## Problem description
Retype the records below exactly. Leave nothing out.

## Recorded information

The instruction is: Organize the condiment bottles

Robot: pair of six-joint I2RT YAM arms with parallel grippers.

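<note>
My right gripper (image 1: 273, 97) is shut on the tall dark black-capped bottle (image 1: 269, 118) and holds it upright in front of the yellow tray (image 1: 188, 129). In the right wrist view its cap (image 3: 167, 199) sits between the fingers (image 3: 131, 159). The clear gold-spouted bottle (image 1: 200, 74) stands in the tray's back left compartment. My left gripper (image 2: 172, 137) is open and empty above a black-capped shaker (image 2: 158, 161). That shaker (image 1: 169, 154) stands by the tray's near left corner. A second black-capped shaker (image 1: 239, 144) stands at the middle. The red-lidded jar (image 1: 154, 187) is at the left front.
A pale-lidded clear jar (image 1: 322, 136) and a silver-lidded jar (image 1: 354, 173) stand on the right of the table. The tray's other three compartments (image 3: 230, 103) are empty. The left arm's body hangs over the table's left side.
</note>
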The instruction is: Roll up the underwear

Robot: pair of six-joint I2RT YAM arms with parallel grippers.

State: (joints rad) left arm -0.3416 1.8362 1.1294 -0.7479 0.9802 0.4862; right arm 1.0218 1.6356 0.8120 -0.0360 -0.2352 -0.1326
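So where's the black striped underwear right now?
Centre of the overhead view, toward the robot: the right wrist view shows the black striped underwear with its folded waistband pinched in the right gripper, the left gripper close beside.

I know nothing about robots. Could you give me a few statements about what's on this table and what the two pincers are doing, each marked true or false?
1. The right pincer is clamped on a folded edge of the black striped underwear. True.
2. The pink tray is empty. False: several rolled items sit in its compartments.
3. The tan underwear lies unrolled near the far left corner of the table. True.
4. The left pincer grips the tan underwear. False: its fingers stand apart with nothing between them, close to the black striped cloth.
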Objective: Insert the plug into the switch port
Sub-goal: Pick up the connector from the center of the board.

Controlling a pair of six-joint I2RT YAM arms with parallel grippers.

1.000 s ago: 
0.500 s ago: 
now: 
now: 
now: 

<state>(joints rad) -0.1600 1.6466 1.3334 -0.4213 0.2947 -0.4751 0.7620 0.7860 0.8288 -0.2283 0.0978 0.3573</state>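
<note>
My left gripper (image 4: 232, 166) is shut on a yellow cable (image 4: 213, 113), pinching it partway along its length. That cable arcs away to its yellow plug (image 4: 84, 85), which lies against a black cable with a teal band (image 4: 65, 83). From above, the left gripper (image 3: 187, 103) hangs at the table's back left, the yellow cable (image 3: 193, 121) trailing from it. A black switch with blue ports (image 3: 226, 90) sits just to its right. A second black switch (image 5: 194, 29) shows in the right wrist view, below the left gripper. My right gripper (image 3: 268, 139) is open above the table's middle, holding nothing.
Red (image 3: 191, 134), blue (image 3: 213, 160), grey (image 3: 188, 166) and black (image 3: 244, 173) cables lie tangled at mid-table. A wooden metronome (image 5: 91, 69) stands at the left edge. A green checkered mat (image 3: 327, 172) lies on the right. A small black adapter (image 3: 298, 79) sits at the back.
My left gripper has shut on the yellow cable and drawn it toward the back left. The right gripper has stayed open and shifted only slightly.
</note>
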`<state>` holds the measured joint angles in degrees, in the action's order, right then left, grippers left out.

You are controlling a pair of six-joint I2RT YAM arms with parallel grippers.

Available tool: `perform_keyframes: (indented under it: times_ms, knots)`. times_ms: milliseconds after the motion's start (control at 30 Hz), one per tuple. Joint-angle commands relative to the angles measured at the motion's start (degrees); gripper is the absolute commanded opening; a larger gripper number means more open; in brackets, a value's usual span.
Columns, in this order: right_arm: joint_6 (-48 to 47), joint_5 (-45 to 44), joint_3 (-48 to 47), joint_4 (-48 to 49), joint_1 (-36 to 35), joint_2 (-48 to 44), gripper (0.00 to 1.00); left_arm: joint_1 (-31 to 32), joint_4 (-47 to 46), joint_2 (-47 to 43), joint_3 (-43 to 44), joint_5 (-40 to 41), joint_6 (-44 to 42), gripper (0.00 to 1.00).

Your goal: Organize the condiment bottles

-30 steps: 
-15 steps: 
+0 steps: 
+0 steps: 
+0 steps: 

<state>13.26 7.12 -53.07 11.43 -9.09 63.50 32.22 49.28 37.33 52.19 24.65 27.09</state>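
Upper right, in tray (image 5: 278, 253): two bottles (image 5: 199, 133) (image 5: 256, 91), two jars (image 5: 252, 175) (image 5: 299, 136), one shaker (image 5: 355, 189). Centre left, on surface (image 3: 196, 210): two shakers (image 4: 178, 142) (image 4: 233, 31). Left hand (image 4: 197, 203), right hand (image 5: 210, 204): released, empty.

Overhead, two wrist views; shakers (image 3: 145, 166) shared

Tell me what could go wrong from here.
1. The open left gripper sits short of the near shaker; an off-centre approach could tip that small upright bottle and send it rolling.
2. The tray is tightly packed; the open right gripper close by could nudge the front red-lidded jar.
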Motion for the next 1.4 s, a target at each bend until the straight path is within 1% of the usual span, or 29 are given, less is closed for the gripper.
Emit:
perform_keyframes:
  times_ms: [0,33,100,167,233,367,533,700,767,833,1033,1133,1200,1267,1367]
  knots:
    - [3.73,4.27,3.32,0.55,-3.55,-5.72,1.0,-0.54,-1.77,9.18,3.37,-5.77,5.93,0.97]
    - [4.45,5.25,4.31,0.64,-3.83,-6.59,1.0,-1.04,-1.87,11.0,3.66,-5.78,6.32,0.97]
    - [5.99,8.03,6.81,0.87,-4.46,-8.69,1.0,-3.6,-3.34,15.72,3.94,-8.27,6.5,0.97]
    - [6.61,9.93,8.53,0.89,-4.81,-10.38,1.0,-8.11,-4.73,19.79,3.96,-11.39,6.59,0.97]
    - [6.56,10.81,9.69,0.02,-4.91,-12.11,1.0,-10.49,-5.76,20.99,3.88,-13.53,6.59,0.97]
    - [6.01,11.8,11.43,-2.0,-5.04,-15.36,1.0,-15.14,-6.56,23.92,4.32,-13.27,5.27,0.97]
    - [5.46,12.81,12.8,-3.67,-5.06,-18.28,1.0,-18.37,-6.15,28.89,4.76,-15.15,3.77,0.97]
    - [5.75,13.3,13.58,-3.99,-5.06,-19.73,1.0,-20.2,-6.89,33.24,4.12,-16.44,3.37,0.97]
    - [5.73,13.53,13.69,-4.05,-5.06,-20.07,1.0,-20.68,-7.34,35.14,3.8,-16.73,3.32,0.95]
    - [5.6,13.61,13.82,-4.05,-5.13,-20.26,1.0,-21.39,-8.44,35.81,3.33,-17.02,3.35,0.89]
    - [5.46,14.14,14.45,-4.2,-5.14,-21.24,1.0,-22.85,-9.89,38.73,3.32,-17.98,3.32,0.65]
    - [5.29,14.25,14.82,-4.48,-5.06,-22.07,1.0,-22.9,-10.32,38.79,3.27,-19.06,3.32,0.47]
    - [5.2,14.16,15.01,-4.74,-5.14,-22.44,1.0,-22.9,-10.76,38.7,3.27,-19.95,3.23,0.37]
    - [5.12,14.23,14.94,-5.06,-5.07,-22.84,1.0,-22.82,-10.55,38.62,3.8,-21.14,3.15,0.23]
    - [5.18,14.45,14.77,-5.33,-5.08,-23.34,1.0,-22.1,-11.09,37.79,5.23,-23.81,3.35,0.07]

## Response to this task
The instruction is: Organize the condiment bottles

Robot: pair of six-joint I2RT YAM arms with parallel grippers.

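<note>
My right gripper (image 1: 273, 97) is shut on the tall dark black-capped bottle (image 1: 269, 118) and holds it upright in front of the yellow tray (image 1: 188, 129). In the right wrist view its cap (image 3: 167, 199) sits between the fingers (image 3: 131, 159). The clear gold-spouted bottle (image 1: 200, 74) stands in the tray's back left compartment. My left gripper (image 2: 172, 137) is open and empty above a black-capped shaker (image 2: 158, 161). That shaker (image 1: 169, 154) stands by the tray's near left corner. A second black-capped shaker (image 1: 239, 144) stands at the middle. The red-lidded jar (image 1: 154, 187) is at the left front.
A pale-lidded clear jar (image 1: 322, 136) and a silver-lidded jar (image 1: 354, 173) stand on the right of the table. The tray's other three compartments (image 3: 230, 103) are empty. The left arm's body hangs over the table's left side.
</note>
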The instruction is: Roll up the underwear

Robot: pair of six-joint I2RT YAM arms with parallel grippers.

State: (joints rad) left arm -0.3416 1.8362 1.1294 -0.7479 0.9802 0.4862; right arm 1.0218 1.6356 0.8120 -0.0360 -0.2352 -0.1326
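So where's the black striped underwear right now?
Centre of the overhead view, toward the robot: the right wrist view shows the black striped underwear with its folded waistband pinched in the right gripper, the left gripper close beside.

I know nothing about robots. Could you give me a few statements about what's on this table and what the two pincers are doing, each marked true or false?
1. The right pincer is clamped on a folded edge of the black striped underwear. True.
2. The pink tray is empty. False: several rolled items sit in its compartments.
3. The tan underwear lies unrolled near the far left corner of the table. True.
4. The left pincer grips the tan underwear. False: its fingers stand apart with nothing between them, close to the black striped cloth.
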Objective: Insert the plug into the switch port
Sub-goal: Pick up the connector from the center of the board.

Controlling a pair of six-joint I2RT YAM arms with parallel grippers.

1.000 s ago: 
0.500 s ago: 
now: 
now: 
now: 

<state>(joints rad) -0.1600 1.6466 1.3334 -0.4213 0.2947 -0.4751 0.7620 0.7860 0.8288 -0.2283 0.0978 0.3573</state>
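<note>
My left gripper (image 4: 232, 166) is shut on a yellow cable (image 4: 213, 113), pinching it partway along its length. That cable arcs away to its yellow plug (image 4: 84, 85), which lies against a black cable with a teal band (image 4: 65, 83). From above, the left gripper (image 3: 187, 103) hangs at the table's back left, the yellow cable (image 3: 193, 121) trailing from it. A black switch with blue ports (image 3: 226, 90) sits just to its right. A second black switch (image 5: 194, 29) shows in the right wrist view, below the left gripper. My right gripper (image 3: 268, 139) is open above the table's middle, holding nothing.
Red (image 3: 191, 134), blue (image 3: 213, 160), grey (image 3: 188, 166) and black (image 3: 244, 173) cables lie tangled at mid-table. A wooden metronome (image 5: 91, 69) stands at the left edge. A green checkered mat (image 3: 327, 172) lies on the right. A small black adapter (image 3: 298, 79) sits at the back.
My left gripper has shut on the yellow cable and drawn it toward the back left. The right gripper has stayed open and shifted only slightly.
</note>
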`<state>` holds the measured joint angles in degrees, in the action's order, right then left, grippers left out.

You are controlling a pair of six-joint I2RT YAM arms with parallel grippers.

Available tool: `perform_keyframes: (indented under it: times_ms, knots)`. times_ms: milliseconds after the motion's start (control at 30 Hz), one per tuple. Joint-angle commands relative to the angles measured at the motion's start (degrees); gripper is the absolute commanded opening; a larger gripper number means more open; in brackets, a value's usual span.
Columns, in this order: right_arm: joint_6 (-48 to 47), joint_5 (-45 to 44), joint_3 (-48 to 47), joint_4 (-48 to 49), joint_1 (-36 to 35), joint_2 (-48 to 44), gripper (0.00 to 1.00); left_arm: joint_1 (-31 to 32), joint_4 (-47 to 46), joint_2 (-47 to 43), joint_3 (-43 to 44), joint_5 (-40 to 41), joint_6 (-44 to 42), gripper (0.00 to 1.00).

Your goal: Organize the condiment bottles

-30 steps: 
-15 steps: 
+0 steps: 
+0 steps: 
+0 steps: 

<state>13.26 7.12 -53.07 11.43 -9.09 63.50 32.22 49.28 37.33 52.19 24.65 27.09</state>
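Upper right, in tray (image 5: 278, 253): two bottles (image 5: 199, 133) (image 5: 256, 91), two jars (image 5: 252, 175) (image 5: 299, 136), one shaker (image 5: 355, 189). Centre left, on surface (image 3: 196, 210): two shakers (image 4: 178, 142) (image 4: 233, 31). Left hand (image 4: 197, 203), right hand (image 5: 210, 204): released, empty.

Overhead, two wrist views; shakers (image 3: 145, 166) shared

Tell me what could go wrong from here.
1. The open left gripper sits short of the near shaker; an off-centre approach could tip that small upright bottle and send it rolling.
2. The tray is tightly packed; the open right gripper close by could nudge the front red-lidded jar.
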Motion for the next 1.4 s, a target at each bend until the straight path is within 1% of the usual span, or 29 are given, less is closed for the gripper.
Emit:
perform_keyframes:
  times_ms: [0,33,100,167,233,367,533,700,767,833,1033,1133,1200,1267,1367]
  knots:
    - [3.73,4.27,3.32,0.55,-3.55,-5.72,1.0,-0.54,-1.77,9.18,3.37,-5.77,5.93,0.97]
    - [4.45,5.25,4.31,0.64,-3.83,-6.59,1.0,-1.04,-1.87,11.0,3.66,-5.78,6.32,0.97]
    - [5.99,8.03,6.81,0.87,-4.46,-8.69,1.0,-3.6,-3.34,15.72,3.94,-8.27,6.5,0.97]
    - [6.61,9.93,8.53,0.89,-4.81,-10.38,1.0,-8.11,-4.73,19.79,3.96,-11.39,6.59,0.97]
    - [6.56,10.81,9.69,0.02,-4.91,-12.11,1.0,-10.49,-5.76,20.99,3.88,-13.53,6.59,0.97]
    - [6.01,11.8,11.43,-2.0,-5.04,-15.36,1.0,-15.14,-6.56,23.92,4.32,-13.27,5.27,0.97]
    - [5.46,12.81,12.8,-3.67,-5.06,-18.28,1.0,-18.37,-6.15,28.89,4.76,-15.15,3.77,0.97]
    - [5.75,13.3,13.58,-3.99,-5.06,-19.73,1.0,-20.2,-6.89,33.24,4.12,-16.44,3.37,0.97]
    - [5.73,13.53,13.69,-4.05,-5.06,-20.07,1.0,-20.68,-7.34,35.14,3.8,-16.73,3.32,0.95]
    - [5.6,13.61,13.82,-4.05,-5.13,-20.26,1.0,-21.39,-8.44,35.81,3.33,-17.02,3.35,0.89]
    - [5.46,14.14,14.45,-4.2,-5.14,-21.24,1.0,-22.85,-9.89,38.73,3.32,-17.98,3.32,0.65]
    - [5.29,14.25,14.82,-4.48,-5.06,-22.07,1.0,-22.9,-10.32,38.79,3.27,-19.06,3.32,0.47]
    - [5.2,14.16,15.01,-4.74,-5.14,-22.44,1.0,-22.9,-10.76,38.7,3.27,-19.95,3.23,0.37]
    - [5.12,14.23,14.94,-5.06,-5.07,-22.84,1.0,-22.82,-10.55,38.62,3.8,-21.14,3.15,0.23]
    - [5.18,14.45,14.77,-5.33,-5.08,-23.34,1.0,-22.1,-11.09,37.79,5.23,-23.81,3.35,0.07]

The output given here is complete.